Although the reader does not learn this until the end of the story, the critical difference is that of legitimacy. Being Baba's 'only' son,  Amir benefits materially and socially from his father's wealth and prestige. He grows up in a household where there is considerable wealth and ease. He invites playmates over, receives expensive presents, and his filial relationship to Baba is clear. However, Amir feels that his father is somehow disappointed in him by the fact that he is not the great athlete he would have liked him to have been. This is more Hassan's natural gift, and Amir is somewhat jealous about the complicity (especially over football) they share.

Although he lives under the same roof, Hassan's life is quite different. Nobody knows (except Baba and Hassan's mother who left, and a friend) that Baba is indeed Hassan's father; to everyone, Hassan included, he is only the servant's son. Living conditions are adequate but much more modest; no expensive gifts are lavished upon Hassan, and when Amir receives his friends at home, Hassan must go off by himself. Hassan quite naturally accepts this double code of conduct, not realizing his true relationship to Baba. Then one year as his birthday approaches, Baba offers to have Hassan's harelip fixed, an expensive operation. By this Baba dares to express (for once) his true attachment to Hassan and steps over social barriers to help his son. Hassan is less disfigured after surgery, but of course remains stigmitized in a family way.

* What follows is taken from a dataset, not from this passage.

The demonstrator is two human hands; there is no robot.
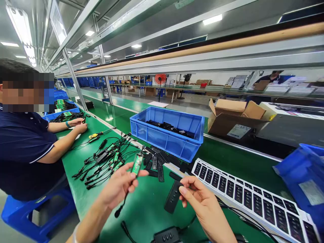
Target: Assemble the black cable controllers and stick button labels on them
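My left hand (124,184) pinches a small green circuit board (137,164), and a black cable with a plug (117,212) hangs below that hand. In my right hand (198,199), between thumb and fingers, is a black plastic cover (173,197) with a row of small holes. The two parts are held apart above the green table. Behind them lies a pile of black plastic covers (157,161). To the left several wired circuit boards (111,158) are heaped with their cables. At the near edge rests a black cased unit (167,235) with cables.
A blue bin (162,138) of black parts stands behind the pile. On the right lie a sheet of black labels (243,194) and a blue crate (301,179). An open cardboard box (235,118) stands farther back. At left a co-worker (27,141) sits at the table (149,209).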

It is not until the latter half of the story that this relationship is disclosed to Amir. It is too late for Amir to "fix" his relationship with Hassan (Hassan being dead), but he has a new understanding of his father - not so perfect, but more human than ever. Baba never manages to come out and speak about this family secret with Amir, but he makes up for it somewhat when they start life together over again in California. Then Baba learns he has cancer. He is especially attentive to help Amir win Soraya by giving his paternal consent while there is still time.